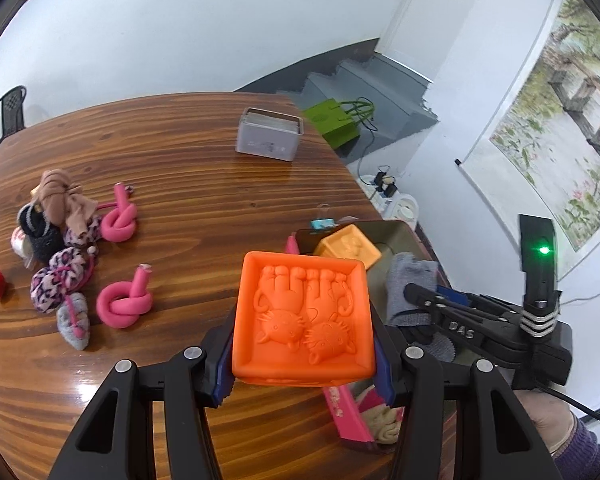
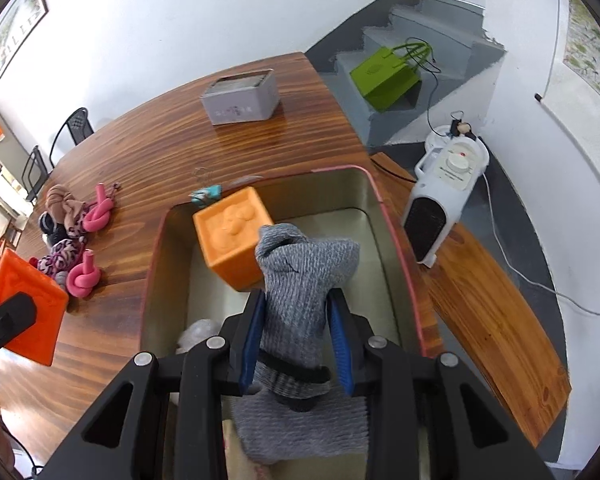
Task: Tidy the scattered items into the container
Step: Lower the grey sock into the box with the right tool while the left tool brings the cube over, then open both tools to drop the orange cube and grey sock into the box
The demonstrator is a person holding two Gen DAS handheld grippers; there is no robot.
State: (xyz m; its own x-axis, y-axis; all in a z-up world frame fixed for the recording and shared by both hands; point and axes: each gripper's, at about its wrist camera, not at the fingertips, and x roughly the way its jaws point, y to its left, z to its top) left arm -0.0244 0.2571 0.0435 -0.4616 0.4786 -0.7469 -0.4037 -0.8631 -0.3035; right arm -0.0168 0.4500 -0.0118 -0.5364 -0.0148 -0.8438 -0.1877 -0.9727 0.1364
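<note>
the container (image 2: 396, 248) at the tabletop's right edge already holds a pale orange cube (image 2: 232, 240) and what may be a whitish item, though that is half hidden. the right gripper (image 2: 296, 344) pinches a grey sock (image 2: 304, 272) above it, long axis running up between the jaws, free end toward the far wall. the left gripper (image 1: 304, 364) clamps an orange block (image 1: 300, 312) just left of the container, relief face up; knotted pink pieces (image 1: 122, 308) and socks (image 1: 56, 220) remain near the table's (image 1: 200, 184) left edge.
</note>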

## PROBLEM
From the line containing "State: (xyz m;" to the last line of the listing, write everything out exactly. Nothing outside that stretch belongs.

## WRITTEN SOLUTION
State: (xyz m; its own x-axis, y-axis; all in a z-up world frame fixed for the recording and shared by both hands; point and axes: each gripper's, at about its wrist camera, not at the fingertips, and x roughly the way its jaws point, y to its left, z to its top) left arm -0.0244 0.2571 0.0435 -0.4616 0.4786 -0.7469 -0.4037 -0.8631 -0.3035; right arm -0.0168 0.4500 -0.0118 -0.5364 -0.0148 -0.8438 -0.1877 -0.9727 0.1364
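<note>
the container (image 2: 396, 248) at the tabletop's right edge already holds a pale orange cube (image 2: 232, 240) and what may be a whitish item, though that is half hidden. the right gripper (image 2: 296, 344) pinches a grey sock (image 2: 304, 272) above it, long axis running up between the jaws, free end toward the far wall. the left gripper (image 1: 304, 364) clamps an orange block (image 1: 300, 312) just left of the container, relief face up; knotted pink pieces (image 1: 122, 308) and socks (image 1: 56, 220) remain near the table's (image 1: 200, 184) left edge.
</note>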

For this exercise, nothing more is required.